Featured Photo by Karsten Winegeart on Unsplash
- 2021 was one of the worst years for forest fires since the turn of the century, causing an alarming 9.3 million hectares of tree cover loss globally. And in 2023, the world has already seen heightened fire activity, including record-breaking burns across Canada and catastrophic fires in Hawaii.
- Therefore, properly predicting and detecting wildfires continues to be an active area of research. Harnessing the potential of Artificial Intelligence (AI) and Deep Learning (DL) offers a reliable way to predict and manage wildfires.
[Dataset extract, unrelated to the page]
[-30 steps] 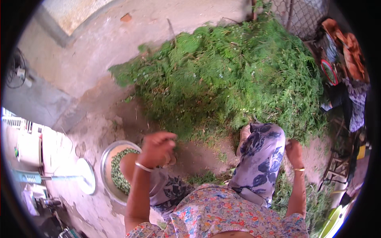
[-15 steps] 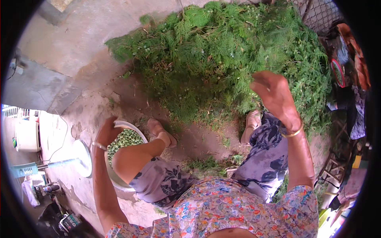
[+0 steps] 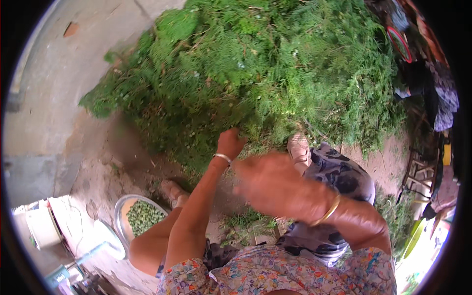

- The DL/AI techniques rely on historical data collections to train, test and validate a set of models. The whole problem is formulated as binary classification in that these models distinguish between the images that contain fire (fire images) and regular images (non-fire images).
- The present study implements and evaluates a fast DL approach based on the TensorFlow Convolution Neural Network (CNN) algorithm and the public-domain dataset for image based forest fire binary classification.
Table of Contents
Input Data Preparations
Let’s set the working directory YOURPATH
import os
os.chdir('YOURPATH')
os. getcwd()
Let’s import the standard libraries
import tensorflow as tf
import numpy as np
from tensorflow import keras
import os
import cv2
from tensorflow.keras.preprocessing.image import ImageDataGenerator
from tensorflow.keras.preprocessing import image
import matplotlib.pyplot as plt
from tensorflow.keras.layers import Input, Lambda, Dense, Flatten,Conv2D,MaxPool2D
from tensorflow.keras.models import Sequential
import warnings
warnings.filterwarnings('ignore')
Let’s rescale our binary image data
train = ImageDataGenerator(rescale=1/255)
test = ImageDataGenerator(rescale=1/255)
Let’s import the train and test binary images with target_size=(150,150) and batch_size=32
train_dataset=train.flow_from_directory(r'YOURPATH/Dataset/Training and Validation',
target_size=(150,150),
batch_size=32,
class_mode='binary')
Output: Found 1520 images belonging to 2 classes.
test_dataset=test.flow_from_directory(r'YOURPATH\Dataset\Testing',
target_size=(150,150),
batch_size=32,
class_mode='binary')
Output: Found 380 images belonging to 2 classes.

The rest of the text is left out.